Successivamente lo stesso capo della vigilanza della nostra banca centrale, Paolo Angelini ha offerto alla Commissione parlamentare d'inchiesta sul sistema bancario gli ultimi dati disponibili e ha reso noto che a fine maggio le domande di prestiti garantiti dal Fondo centrale di garanzia, sono state 797mila, per un controvalore di 50 miliardi. Di queste, la gran parte (724.000) è rappresentata da domande di prestiti di importo inferiore a 25.000 euro interamente garantiti dallo Stato, facendo oltretutto delle previsioni non affatto rassicuranti, riconoscendo che nei mesi a venire le stesse banche potrebbero incontrare difficoltà: una caduta del Pil del 9% “non potrà non incidere sulle imprese e, a catena, sulle banche, che sono esse stesse imprese”.
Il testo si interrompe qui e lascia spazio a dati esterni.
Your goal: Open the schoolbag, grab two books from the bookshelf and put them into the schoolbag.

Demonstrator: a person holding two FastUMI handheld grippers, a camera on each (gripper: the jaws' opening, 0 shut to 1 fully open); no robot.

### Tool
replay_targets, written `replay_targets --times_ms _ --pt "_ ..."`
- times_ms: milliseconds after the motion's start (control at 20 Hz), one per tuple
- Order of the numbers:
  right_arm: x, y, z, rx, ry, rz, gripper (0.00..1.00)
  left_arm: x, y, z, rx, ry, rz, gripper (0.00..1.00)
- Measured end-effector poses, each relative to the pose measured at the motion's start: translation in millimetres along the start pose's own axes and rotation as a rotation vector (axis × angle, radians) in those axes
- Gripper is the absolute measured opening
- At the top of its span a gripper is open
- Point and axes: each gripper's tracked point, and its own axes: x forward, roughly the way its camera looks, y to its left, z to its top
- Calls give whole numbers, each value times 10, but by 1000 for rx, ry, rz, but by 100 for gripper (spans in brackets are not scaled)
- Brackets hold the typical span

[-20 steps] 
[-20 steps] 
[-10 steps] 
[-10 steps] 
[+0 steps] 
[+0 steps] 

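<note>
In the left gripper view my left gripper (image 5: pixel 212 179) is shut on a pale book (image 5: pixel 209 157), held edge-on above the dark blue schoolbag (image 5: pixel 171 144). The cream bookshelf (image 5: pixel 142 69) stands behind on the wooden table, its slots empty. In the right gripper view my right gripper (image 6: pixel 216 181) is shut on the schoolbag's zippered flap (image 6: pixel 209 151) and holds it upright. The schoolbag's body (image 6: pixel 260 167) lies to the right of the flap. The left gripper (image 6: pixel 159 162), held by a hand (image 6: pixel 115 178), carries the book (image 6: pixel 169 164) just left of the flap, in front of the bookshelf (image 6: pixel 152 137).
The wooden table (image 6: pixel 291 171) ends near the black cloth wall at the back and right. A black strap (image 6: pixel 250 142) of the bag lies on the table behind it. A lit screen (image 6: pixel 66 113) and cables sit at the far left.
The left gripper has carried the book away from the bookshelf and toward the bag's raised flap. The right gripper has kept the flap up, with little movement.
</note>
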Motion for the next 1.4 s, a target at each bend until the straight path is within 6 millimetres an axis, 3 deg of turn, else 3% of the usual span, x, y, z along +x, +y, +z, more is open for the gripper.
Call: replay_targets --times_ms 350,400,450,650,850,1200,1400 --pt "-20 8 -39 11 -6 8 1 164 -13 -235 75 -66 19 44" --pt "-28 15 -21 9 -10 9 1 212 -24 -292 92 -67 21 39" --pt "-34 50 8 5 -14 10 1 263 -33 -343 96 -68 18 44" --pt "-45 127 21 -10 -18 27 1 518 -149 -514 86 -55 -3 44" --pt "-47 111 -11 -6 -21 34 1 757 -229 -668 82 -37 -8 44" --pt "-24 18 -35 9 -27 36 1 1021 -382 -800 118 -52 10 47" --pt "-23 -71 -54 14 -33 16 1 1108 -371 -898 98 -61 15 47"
In pratica la potenza di fuoco che avrebbe dovuto contrastare con forti immissioni di liquidità nel sistema produttivo italiano si è rivelato né più né meno un pirotecnico fuoco artificiale buono forse solo per le feste del patrono del paese.
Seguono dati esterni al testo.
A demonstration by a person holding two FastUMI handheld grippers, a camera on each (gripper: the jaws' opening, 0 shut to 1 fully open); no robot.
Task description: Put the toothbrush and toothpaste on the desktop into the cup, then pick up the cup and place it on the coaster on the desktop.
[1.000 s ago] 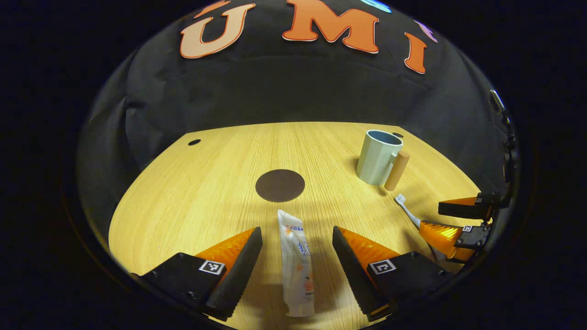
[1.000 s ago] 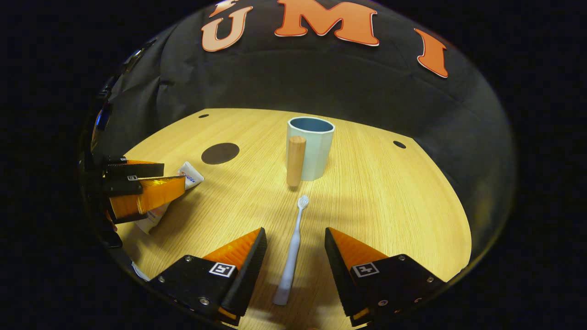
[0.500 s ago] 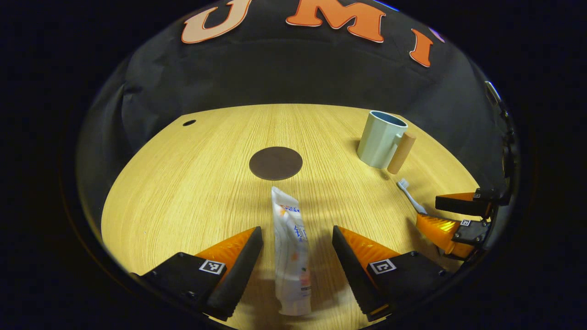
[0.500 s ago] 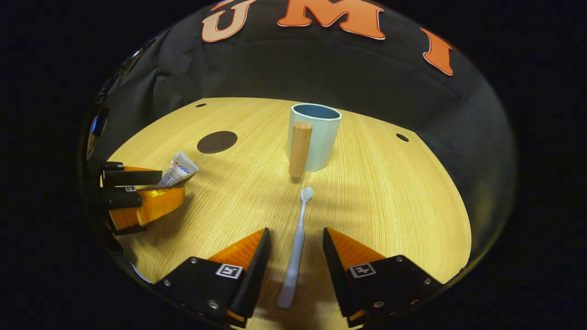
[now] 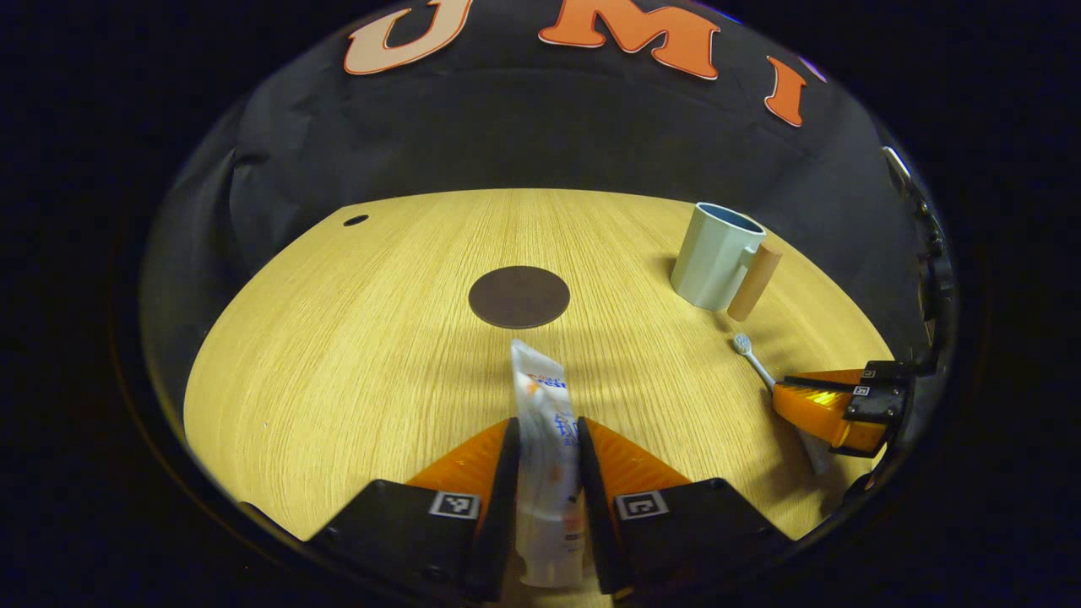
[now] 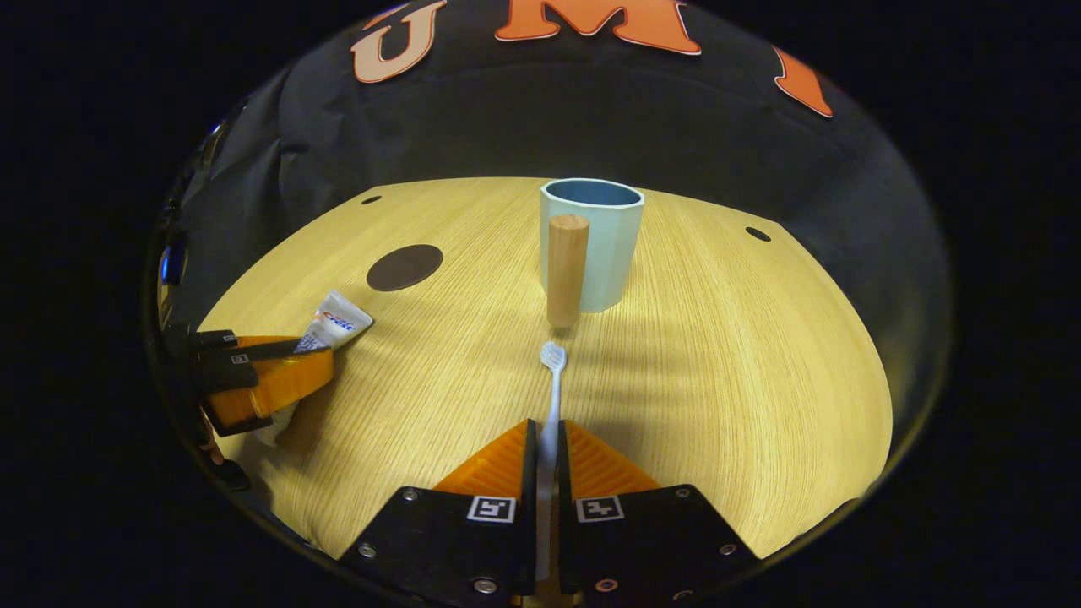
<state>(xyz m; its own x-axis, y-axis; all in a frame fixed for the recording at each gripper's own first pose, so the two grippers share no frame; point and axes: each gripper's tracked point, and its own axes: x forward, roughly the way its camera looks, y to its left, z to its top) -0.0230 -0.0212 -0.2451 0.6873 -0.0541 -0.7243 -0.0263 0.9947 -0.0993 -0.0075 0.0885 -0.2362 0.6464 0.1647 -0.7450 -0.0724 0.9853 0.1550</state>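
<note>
The toothpaste (image 6: 334, 322) carries red and blue brand lettering near its crimped end, too small to read surely, and the tongs bear wordless square black-and-white code markers.

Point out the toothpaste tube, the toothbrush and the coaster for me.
toothpaste tube (image 5: 540, 405): left gripper view, upper body of the tube above the jaws.
toothbrush (image 6: 552, 356): right gripper view, the bristle head.
coaster (image 5: 518, 297): left gripper view, centre of the dark round disc.

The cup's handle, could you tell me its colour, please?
Light wood tan handle, best in the right gripper view.
</note>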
Infatti se si pensa che il governo ha varato ben tre decreti: il “Cura Italia” per 25 miliardi di euro, quello “Liquidità” per 400 miliardi ed infine il “Rilancio” per 55, di tutti questi soldi molti lavoratori dipendenti non hanno visto un euro ed aspettano ancora la Cassa integrazione (i beneficiari potenziali erano per marzo ed aprile 8,4 milioni quelli che hanno visto qualcosa sono stati 7,5 milioni ma di questi 4,3 milioni hanno ricevuto l'anticipo dai rispettivi datori di lavoro e non dall'INPS che continua a parlare di soli 410 mila lavoratori privi di copertura).

Cosi come le PMI, che rappresentano con il loro 90% la gran parte del sistema produttivo italiano, di quei 400 miliardi vedranno al massimo 40 miliardi se si continua ad andare avanti con i ritmi rilevati anche da Bankitalia e dall'Antitrust e, sopratutto, se non verranno incrementate le risorse dell'apposito Fondo per le PMI.

Con il ritmo attuale di 850 milioni al giorno e le 576238 richieste già arrivate per un importo di quasi 30 miliardi, il Consiglio di Gestione del Fondo ha lanciato l'allarme. Se non si provvederà con celerità entro fine giugno si fermerà tutta la macchina per l'erogazione dei prestiti a partire dalle banche che, in questo caso, a ragione, si vedranno costrette a bloccare le domande in sospeso e non accettarne di nuove.

Accanto a tutte queste difficoltà resta poi l'esigenza, soddisfatta da tutti i nostri competitori europei, di un contributo a fondo perduto da erogare a tutte le imprese indistintamente per il fatturato perso a seguito della chiusura totale di ogni tipo di attività.